- _Exercise directions_
The full listing is needed, transcribed word for word.
==*==
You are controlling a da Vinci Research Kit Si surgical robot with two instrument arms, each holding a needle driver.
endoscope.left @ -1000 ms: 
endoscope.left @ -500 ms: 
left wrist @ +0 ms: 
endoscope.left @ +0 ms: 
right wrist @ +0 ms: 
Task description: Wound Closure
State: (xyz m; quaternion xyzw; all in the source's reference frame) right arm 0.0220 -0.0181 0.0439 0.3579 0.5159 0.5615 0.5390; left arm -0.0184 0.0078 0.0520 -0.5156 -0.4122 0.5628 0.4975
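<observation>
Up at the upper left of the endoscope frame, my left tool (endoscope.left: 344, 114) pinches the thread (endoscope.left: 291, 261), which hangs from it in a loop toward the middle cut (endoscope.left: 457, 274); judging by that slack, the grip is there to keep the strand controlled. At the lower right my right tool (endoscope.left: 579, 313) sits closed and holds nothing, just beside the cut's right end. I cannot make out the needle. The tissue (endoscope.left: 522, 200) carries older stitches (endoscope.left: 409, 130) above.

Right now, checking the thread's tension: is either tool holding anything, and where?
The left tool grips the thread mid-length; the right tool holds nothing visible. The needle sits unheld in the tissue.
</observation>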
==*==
- _Finished exercise_
You are controlling a da Vinci Research Kit Si surgical robot with two instrument arms, each holding a needle driver.
endoscope.left @ -1000 ms: 
endoscope.left @ -500 ms: 
left wrist @ +0 ms: 
endoscope.left @ +0 ms: 
right wrist @ +0 ms: 
Task description: Wound Closure
State: (xyz m; quaternion xyzw; all in the source's reference frame) right arm 0.0220 -0.0181 0.0439 0.3579 0.5159 0.5615 0.5390; left arm -0.0184 0.0078 0.0520 -0.5156 -0.4122 0.5628 0.4975
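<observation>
Up at the upper left of the endoscope frame, my left tool (endoscope.left: 344, 114) pinches the thread (endoscope.left: 291, 261), which hangs from it in a loop toward the middle cut (endoscope.left: 457, 274); judging by that slack, the grip is there to keep the strand controlled. At the lower right my right tool (endoscope.left: 579, 313) sits closed and holds nothing, just beside the cut's right end. I cannot make out the needle. The tissue (endoscope.left: 522, 200) carries older stitches (endoscope.left: 409, 130) above.

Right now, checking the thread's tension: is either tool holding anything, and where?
The left tool grips the thread mid-length; the right tool holds nothing visible. The needle sits unheld in the tissue.
</observation>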

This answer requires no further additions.